I'd like to share my site with you: > filamentx.com < I hope it helps. Thanks for reading and have a nice one.

----------


## JohnA136

I am curious how a newcomer to 3D Printing establishes a list of the "Most Popular" Printers and Filaments?  Is it because those are the ones you are selling?  I think there are a lot of people in the field, that have been working with 3D Printers for years, that might not agree with your selections?  Not trying to slam your business model but I prefer to buy from vendors with experience and knowledge of the product they are selling, that way they can give me support and suggestions when I encounter a problem with their product.

----------


## Geoff

Hi Bruce,

Can I ask, do you actually stock any printers? or do you just order one from the cheapest place you can find and have it shipped directly to the customer?

----------


## Bruce3D

@JohnA136: First off, I would like to start by saying Thank You because you actually took the time to go onto my site and give me critical feedback, which I do appreciate. I understand there are a lot of questions regarding my site and I'm going to do the best I can do answer them. I also understand many experienced 3d printer users may not necessarily agree to the list, but hopefully after my explanation as to how I concluded the non-finalized list of the most popular, it'll give you a better idea on how I got to the list. The list was generated using reviews online and I populated the list with printers that were available to my site at the time and that I felt should be placed on the list. Clearly, the most popular list is not finalized or complete by any means and will constantly be updated. Like with any new field you go into, you start by learning, reading, making mistakes and re-learning and talking so I'd like to see this as part of the process. Can you suggest some 3d printers & filament that may among your popular selection? 

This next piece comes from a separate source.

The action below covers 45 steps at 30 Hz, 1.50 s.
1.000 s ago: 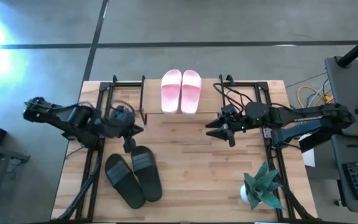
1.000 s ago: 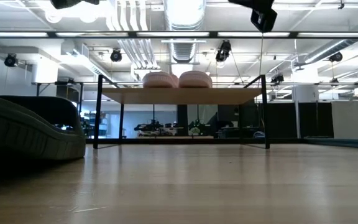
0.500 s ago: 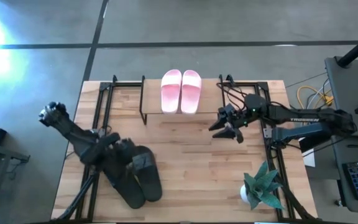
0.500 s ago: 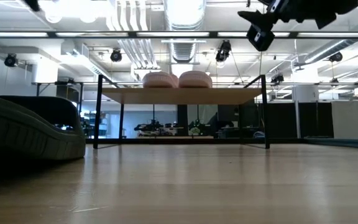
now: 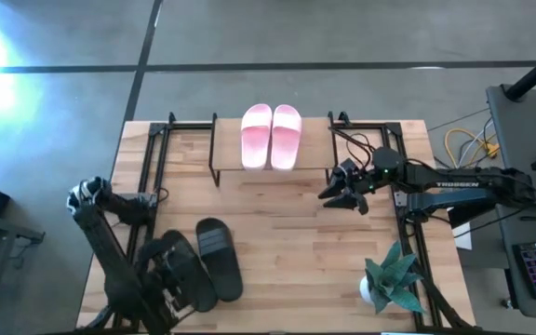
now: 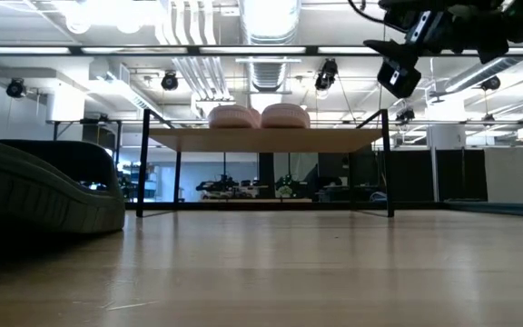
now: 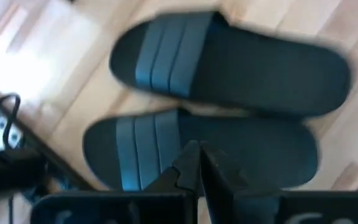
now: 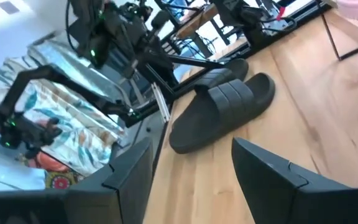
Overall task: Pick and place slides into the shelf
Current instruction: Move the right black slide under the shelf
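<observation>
The shelf (image 5: pixel 314 158) stands at the far edge of the table (image 5: pixel 287 242), with the pink pair of slides (image 5: pixel 271 136) side by side on its plank top. The black pair of slides (image 5: pixel 201 268) lies on the tabletop at the near left, both soles down. The left gripper (image 7: pixel 199 163) hangs above the outer black slide with fingers pressed together and empty; the right gripper (image 5: pixel 328 195) hovers beside the shelf's right end, fingers spread and empty.

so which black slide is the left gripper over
The matte black slide nearer the table's left edge; the left gripper sits above it, the other black slide lying clear beside.
</observation>
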Motion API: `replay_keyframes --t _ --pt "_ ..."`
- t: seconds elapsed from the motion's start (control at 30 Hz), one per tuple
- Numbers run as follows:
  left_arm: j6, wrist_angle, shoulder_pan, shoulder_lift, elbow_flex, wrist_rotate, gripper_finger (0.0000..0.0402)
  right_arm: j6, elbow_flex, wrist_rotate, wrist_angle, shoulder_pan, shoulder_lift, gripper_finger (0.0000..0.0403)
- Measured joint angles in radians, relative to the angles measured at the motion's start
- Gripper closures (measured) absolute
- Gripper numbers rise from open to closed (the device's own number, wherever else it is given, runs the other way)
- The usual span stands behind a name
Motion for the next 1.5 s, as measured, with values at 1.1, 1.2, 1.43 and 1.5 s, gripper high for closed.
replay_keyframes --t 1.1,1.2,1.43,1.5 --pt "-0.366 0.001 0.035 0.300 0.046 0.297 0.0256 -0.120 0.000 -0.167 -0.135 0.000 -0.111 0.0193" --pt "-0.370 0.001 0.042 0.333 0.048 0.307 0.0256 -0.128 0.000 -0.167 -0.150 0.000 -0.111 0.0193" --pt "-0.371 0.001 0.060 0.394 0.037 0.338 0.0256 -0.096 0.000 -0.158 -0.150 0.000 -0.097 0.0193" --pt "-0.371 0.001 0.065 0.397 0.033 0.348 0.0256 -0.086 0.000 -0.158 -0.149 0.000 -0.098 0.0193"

@Geoff: The printers are actually stock from vendors on Amazon and the price of the products listed are always the lowest possible we can find. 

I appreciate those of you who have checked out the site, and I will be updating the site as frequently as I can to suit the needs of my users. Thanks again.

----------


## JohnA136

Bruce, the next issue of MAKE magazine will have their annual 3D Printer Shootout, a comprehensive 3 day trial of some of the newest and best selling printers available today.   It may prove helpful in you deciding what types and brands to offer.

----------


## Geoff

> @JohnA136: First off, I would like to start by saying Thank You because you actually took the time to go onto my site and give me critical feedback, which I do appreciate. I understand there are a lot of questions regarding my site and I'm going to do the best I can do answer them. I also understand many experienced 3d printer users may not necessarily agree to the list, but hopefully after my explanation as to how I concluded the non-finalized list of the most popular, it'll give you a better idea on how I got to the list. The list was generated using reviews online and I populated the list with printers that were available to my site at the time and that I felt should be placed on the list. Clearly, the most popular list is not finalized or complete by any means and will constantly be updated. Like with any new field you go into, you start by learning, reading, making mistakes and re-learning and talking so I'd like to see this as part of the process. Can you suggest some 3d printers & filament that may among your popular selection? 
> 
> @Geoff: The printers are actually stock from vendors on Amazon and the price of the products listed are always the lowest possible we can find. 
> 
> I appreciate those of you who have checked out the site, and I will be updating the site as frequently as I can to suit the needs of my users. Thanks again.


Thanks Bruce,

I do like the site, it is laid out fairly well, the only thing that struck me odd was the price of the Kossel mini kits you are selling, which all but one seem to be over $1000.. which for current amazon value is a little high, about twice as high for a couple of the models.  So your site I assume keeps populating itself with new suggestions and types of printers, but how does it ensure the RRP prices shown are actually the best or current? 

I know the type of printer is important to a new buyer, but also just as important is the cost, and I suppose if I was going to offer you any of my insignificant advice it would be to get that part of the backend a little more in check. I know you are not setting the prices yourself, but if your site is in the genuine interest of helping new people to find the printer they want or get into it (which I think is a good thing of course) then those prices need to consistently reflect the current market standard for that printer. That's hard I know, especially the way things are fluctuating at the moment but it's part of the game I guess.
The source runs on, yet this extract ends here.